Well-Architected Framework
Deploy applications with zero downtime
Application deployments cause downtime, service disruptions, and deployment risk when updates deploy directly to production. Traditional deployment approaches take applications offline during updates, causing revenue loss and poor user experience. Deploy applications using zero-downtime strategies like blue/green, canary, rolling, or a combination to maintain availability during updates, reduce deployment risk, and enable safe rollback.
Your deployment strategy depends on your infrastructure, such as virtual machines or containers, and orchestration tools, like Nomad or Kubernetes.

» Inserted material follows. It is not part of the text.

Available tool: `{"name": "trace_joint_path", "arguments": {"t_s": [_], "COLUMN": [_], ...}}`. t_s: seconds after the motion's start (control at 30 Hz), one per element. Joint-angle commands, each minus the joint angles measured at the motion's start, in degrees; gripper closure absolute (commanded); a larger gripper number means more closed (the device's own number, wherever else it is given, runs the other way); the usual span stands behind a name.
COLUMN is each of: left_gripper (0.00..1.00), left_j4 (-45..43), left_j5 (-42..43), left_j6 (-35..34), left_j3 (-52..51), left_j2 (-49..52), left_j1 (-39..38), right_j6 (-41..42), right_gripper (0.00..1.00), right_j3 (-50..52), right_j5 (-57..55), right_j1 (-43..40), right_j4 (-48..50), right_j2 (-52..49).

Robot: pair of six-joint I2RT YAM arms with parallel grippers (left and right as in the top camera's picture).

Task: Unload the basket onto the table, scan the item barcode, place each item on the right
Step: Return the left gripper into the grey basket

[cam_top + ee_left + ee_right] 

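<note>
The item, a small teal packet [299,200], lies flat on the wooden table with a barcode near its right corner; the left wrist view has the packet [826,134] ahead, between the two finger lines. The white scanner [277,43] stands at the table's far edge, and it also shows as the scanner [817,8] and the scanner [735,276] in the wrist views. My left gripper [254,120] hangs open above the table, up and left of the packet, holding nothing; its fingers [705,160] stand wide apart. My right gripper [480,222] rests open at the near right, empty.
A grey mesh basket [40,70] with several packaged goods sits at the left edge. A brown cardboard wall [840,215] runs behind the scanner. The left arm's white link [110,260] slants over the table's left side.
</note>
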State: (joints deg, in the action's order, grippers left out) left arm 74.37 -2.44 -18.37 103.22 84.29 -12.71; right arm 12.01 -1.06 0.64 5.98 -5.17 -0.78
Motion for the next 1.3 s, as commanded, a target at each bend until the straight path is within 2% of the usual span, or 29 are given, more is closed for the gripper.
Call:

Use load balancers and orchestrators to gradually shift traffic, test changes with production load, and rollback instantly when issues occur.
Why deploy applications with zero downtime
Deploying applications with zero-downtime strategies addresses the following operational challenges:
Lower service disruptions and revenue loss: Application downtime during deployments causes lost revenue, frustrated users, and damaged reputation. Zero-downtime deployments maintain service availability throughout updates, ensuring users experience no interruptions.
Reduce deployment risk with gradual rollouts: Deploying application changes to all users simultaneously creates high risk. If issues occur, all users are affected. Canary and rolling deployments gradually shift traffic, limiting the blast radius and allowing you to catch issues before full rollout.
Enable instant rollback capabilities: When application updates cause bugs or performance issues, traditional deployments require time-consuming rollback procedures. Blue/green deployments maintain the previous version running, allowing traffic switching back to the working version.
Test changes with production traffic: Canary deployments let you test changes with real production traffic on a small user subset, validating performance and functionality before full deployment.
Choose a deployment strategy
Select your deployment strategy based on application requirements, infrastructure constraints, and risk tolerance.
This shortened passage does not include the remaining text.